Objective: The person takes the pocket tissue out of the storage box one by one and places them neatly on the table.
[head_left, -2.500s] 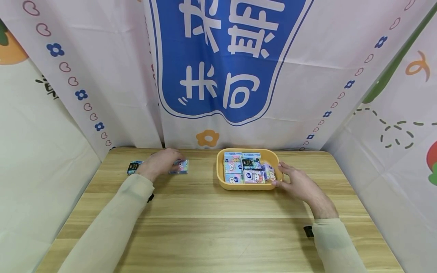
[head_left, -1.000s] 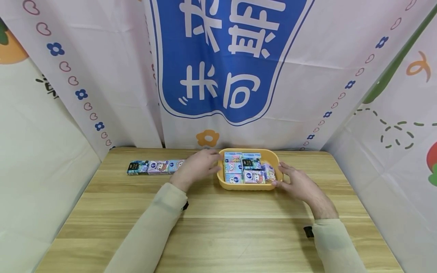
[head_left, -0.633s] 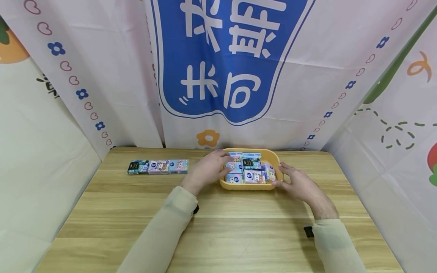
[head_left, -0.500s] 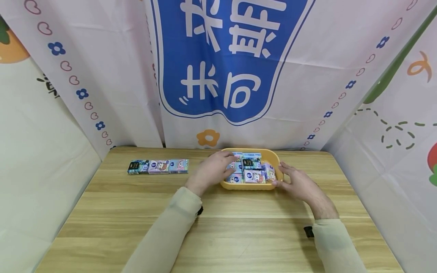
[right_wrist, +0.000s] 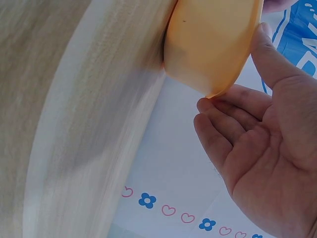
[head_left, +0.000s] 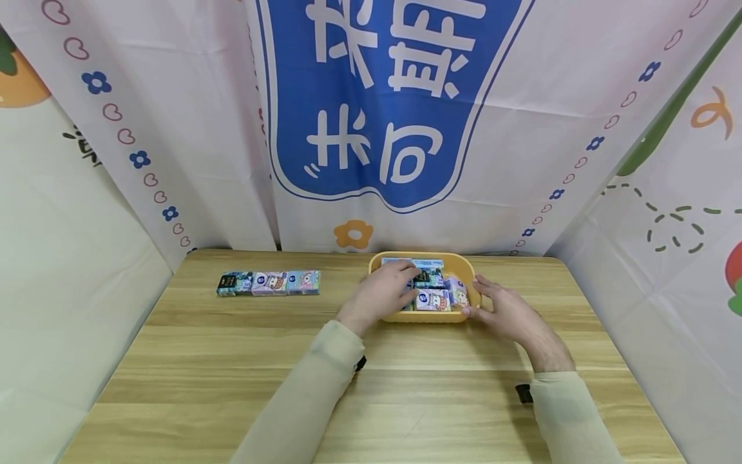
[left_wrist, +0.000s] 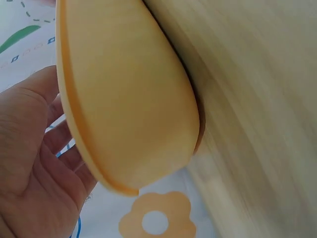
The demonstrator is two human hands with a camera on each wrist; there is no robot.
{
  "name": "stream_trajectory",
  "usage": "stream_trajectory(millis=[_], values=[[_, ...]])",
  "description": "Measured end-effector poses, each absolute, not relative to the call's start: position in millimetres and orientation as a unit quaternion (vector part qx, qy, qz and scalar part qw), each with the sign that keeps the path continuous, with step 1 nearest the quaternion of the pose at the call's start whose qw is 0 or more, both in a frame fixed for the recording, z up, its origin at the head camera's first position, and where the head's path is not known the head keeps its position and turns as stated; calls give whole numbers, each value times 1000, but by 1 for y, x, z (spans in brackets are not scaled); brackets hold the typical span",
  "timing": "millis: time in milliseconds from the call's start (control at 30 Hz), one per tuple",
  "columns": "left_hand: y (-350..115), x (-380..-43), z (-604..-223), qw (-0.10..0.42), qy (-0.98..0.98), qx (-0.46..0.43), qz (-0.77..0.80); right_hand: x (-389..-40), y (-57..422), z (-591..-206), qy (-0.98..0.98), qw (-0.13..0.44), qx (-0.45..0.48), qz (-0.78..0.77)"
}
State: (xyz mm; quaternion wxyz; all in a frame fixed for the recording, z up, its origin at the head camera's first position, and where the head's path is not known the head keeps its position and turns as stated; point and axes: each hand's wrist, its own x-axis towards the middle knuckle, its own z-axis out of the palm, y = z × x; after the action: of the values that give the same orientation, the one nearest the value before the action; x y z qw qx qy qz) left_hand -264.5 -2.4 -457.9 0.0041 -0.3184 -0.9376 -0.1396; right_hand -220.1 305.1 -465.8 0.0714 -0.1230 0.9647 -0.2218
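Observation:
A yellow plastic basket (head_left: pixel 431 317) stands at the back of the table, filled with several small printed tissue packs (head_left: pixel 433 299). My left hand (head_left: pixel 382 291) reaches over the basket's left rim, its loosely bent fingers above the packs on that side and covering some of them. In the left wrist view its fingers pass partly behind the basket wall (left_wrist: pixel 133 94). My right hand (head_left: pixel 507 314) holds the basket's right end, thumb at the front corner and fingers at the rim. In the right wrist view, the thumb (right_wrist: pixel 267 52) lies along the rim and the fingers reach round the end.
Three tissue packs, one dark blue (head_left: pixel 234 284), one lilac (head_left: pixel 269 283) and one light blue (head_left: pixel 304 282), lie end to end in a row at the back left of the wooden table (head_left: pixel 406 399). Printed cloth (head_left: pixel 516 161) hangs behind and on both sides.
My left hand has left the row of packs at the left, uncovering it, and moved right over the basket. My right hand and the basket have stayed in place.

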Motion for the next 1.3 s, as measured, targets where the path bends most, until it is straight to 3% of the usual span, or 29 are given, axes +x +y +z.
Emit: stream_trajectory(millis=[400,833,1300], values=[[26,-264,-459,-15,-942,-312,-123,-220,306,-465,964,73,-122,-226],[40,-268,-459,-1,-947,-299,-115,-220,306,-465,964,72,-122,-225],[52,-280,-447,-35,-957,-264,-112,-219,306,-464,964,63,-132,-221]])
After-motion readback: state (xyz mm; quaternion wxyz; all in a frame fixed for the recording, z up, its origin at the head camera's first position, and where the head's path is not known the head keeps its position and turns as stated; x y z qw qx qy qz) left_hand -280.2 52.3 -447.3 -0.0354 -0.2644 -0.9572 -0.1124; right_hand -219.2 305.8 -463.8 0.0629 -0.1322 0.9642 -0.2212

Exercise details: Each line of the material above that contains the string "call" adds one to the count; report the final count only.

Worked solution: 2